WHAT YOU HAVE TO DO:
Each line of the listing should be reproduced exactly.
Segment Open
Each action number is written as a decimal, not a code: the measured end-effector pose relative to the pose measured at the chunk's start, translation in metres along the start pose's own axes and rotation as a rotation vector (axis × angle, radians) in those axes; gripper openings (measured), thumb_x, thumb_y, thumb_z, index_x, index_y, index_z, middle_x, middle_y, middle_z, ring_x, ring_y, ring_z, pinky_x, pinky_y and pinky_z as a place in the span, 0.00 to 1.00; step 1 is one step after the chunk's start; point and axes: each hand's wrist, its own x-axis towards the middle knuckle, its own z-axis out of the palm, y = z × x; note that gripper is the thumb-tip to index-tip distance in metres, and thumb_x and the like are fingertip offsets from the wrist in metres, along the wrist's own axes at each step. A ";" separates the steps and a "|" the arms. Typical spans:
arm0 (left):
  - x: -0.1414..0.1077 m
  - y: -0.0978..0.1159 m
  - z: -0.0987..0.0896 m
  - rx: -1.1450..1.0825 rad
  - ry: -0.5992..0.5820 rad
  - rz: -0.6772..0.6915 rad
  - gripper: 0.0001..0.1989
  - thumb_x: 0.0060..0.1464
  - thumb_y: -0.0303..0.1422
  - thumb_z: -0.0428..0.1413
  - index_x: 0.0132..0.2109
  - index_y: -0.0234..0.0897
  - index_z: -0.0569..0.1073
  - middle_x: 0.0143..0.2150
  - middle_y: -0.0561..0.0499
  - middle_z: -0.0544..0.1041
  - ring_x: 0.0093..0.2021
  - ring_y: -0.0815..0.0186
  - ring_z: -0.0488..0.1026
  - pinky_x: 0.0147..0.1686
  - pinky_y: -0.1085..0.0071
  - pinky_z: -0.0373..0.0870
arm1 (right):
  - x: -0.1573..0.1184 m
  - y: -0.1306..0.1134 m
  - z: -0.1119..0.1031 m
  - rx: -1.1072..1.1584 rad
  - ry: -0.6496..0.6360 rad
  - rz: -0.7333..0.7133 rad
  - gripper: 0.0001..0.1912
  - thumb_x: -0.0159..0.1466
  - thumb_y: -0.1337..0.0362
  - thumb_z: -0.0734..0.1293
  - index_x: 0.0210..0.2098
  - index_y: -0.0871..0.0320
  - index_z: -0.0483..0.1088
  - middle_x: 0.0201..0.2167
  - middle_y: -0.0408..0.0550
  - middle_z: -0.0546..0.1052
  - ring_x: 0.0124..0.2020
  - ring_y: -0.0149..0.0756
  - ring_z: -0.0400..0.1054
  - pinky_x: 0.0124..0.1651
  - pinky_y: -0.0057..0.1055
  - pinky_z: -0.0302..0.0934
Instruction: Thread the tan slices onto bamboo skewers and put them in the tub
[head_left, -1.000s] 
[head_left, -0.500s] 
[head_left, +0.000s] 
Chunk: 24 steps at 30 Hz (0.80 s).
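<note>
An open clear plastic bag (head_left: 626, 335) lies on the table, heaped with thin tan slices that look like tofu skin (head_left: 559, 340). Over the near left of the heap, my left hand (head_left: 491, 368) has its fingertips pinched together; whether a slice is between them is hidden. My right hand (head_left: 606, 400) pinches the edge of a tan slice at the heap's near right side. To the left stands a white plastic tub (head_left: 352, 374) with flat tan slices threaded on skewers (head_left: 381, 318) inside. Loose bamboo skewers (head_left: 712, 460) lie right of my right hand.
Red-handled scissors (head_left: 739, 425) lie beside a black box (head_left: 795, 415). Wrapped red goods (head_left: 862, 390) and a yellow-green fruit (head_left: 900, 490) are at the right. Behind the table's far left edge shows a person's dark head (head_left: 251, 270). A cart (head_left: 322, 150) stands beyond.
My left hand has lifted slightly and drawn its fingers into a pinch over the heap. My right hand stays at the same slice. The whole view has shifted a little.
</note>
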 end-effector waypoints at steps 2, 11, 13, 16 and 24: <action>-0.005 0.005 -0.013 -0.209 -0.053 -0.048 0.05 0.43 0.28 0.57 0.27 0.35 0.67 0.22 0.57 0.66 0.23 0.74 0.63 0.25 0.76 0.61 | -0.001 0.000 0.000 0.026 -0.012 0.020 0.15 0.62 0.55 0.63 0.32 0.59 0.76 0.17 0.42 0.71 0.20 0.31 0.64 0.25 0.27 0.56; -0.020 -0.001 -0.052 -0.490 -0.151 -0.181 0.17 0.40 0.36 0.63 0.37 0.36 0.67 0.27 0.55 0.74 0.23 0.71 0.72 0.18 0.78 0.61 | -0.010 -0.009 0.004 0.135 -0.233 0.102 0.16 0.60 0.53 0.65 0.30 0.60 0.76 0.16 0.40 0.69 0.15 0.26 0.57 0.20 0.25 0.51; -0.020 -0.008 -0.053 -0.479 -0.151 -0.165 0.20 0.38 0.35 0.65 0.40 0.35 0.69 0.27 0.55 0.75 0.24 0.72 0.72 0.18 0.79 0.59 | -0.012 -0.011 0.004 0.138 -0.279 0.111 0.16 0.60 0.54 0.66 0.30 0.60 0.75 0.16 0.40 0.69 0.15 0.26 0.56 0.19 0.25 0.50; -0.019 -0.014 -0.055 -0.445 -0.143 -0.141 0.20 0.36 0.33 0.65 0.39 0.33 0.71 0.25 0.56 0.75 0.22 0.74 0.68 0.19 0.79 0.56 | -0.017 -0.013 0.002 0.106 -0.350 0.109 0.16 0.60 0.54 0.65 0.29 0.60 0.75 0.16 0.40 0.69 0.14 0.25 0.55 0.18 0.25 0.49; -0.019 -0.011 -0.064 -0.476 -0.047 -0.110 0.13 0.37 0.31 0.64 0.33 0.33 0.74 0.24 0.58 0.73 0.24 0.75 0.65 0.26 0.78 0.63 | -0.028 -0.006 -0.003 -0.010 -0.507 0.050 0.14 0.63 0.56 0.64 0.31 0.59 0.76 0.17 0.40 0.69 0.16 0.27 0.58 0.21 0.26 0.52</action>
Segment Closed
ANSWER AREA:
Each action number is written as a decimal, not a code: the measured end-effector pose relative to the pose measured at the chunk's start, translation in metres along the start pose's own axes and rotation as a rotation vector (axis × angle, radians) in those axes; gripper openings (measured), thumb_x, thumb_y, thumb_z, index_x, index_y, index_z, middle_x, middle_y, middle_z, ring_x, ring_y, ring_z, pinky_x, pinky_y and pinky_z as a place in the span, 0.00 to 1.00; step 1 is one step after the chunk's start; point and axes: each hand's wrist, its own x-axis towards the middle knuckle, its own z-axis out of the palm, y = z × x; note that gripper is the thumb-tip to index-tip distance in metres, and thumb_x and the like are fingertip offsets from the wrist in metres, along the wrist's own axes at each step. A ";" separates the steps and a "|" the arms. Typical spans:
arm0 (left):
  - x: -0.1414..0.1077 m
  - y: -0.0978..0.1159 m
  - z: -0.0987..0.0896 m
  - rx: -1.1450..1.0825 rad
  - ry: -0.5992..0.5820 rad
  - rz: -0.6772..0.6915 rad
  - gripper: 0.0001..0.1989
  - thumb_x: 0.0060..0.1464
  - thumb_y: -0.0303..0.1422
  - thumb_z: -0.0428..0.1413
  - index_x: 0.0132..0.2109
  - index_y: -0.0234..0.0897
  - index_z: -0.0569..0.1073
  - middle_x: 0.0143..0.2150
  - middle_y: -0.0561..0.0499
  - middle_z: -0.0544..0.1041
  - ring_x: 0.0093..0.2021
  - ring_y: -0.0815..0.0186
  - ring_z: -0.0488..0.1026
  - pinky_x: 0.0147..0.1686
  - pinky_y: -0.1085..0.0071
  - pinky_z: -0.0373..0.0870
arm1 (right):
  - x: -0.1573..0.1184 m
  - y: -0.1306..0.1134 m
  - z: -0.1119..0.1031 m
  - rx: -1.1072..1.1584 rad
  - ry: -0.6496..0.6360 rad
  - rz: -0.7333..0.7133 rad
  - gripper: 0.0001..0.1912
  - thumb_x: -0.0159..0.1466
  - thumb_y: -0.1337..0.0362
  - thumb_z: -0.0734..0.1293
  - index_x: 0.0210..0.2098
  - index_y: -0.0871..0.0320
  - index_z: -0.0483..0.1088
  - middle_x: 0.0201..0.2167
  - middle_y: -0.0408..0.0550
  - middle_z: -0.0546..0.1052
  - ring_x: 0.0124..0.2020
  - ring_y: -0.0149..0.0756
  - ring_z: -0.0400..0.1054
  - pinky_x: 0.0124..0.1651
  - pinky_y: -0.0057..0.1055
  - pinky_z: -0.0302..0.0934
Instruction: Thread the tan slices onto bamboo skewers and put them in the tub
[head_left, -1.000s] 
[head_left, -0.500s] 
[head_left, +0.000s] 
Chunk: 24 steps at 30 Hz (0.80 s).
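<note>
An open clear plastic bag (head_left: 626, 335) lies on the table, heaped with thin tan slices that look like tofu skin (head_left: 559, 340). Over the near left of the heap, my left hand (head_left: 491, 368) has its fingertips pinched together; whether a slice is between them is hidden. My right hand (head_left: 606, 400) pinches the edge of a tan slice at the heap's near right side. To the left stands a white plastic tub (head_left: 352, 374) with flat tan slices threaded on skewers (head_left: 381, 318) inside. Loose bamboo skewers (head_left: 712, 460) lie right of my right hand.
Red-handled scissors (head_left: 739, 425) lie beside a black box (head_left: 795, 415). Wrapped red goods (head_left: 862, 390) and a yellow-green fruit (head_left: 900, 490) are at the right. Behind the table's far left edge shows a person's dark head (head_left: 251, 270). A cart (head_left: 322, 150) stands beyond.
My left hand has lifted slightly and drawn its fingers into a pinch over the heap. My right hand stays at the same slice. The whole view has shifted a little.
</note>
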 end-effector waypoints at steps 2, 11, 13, 16 and 24: <action>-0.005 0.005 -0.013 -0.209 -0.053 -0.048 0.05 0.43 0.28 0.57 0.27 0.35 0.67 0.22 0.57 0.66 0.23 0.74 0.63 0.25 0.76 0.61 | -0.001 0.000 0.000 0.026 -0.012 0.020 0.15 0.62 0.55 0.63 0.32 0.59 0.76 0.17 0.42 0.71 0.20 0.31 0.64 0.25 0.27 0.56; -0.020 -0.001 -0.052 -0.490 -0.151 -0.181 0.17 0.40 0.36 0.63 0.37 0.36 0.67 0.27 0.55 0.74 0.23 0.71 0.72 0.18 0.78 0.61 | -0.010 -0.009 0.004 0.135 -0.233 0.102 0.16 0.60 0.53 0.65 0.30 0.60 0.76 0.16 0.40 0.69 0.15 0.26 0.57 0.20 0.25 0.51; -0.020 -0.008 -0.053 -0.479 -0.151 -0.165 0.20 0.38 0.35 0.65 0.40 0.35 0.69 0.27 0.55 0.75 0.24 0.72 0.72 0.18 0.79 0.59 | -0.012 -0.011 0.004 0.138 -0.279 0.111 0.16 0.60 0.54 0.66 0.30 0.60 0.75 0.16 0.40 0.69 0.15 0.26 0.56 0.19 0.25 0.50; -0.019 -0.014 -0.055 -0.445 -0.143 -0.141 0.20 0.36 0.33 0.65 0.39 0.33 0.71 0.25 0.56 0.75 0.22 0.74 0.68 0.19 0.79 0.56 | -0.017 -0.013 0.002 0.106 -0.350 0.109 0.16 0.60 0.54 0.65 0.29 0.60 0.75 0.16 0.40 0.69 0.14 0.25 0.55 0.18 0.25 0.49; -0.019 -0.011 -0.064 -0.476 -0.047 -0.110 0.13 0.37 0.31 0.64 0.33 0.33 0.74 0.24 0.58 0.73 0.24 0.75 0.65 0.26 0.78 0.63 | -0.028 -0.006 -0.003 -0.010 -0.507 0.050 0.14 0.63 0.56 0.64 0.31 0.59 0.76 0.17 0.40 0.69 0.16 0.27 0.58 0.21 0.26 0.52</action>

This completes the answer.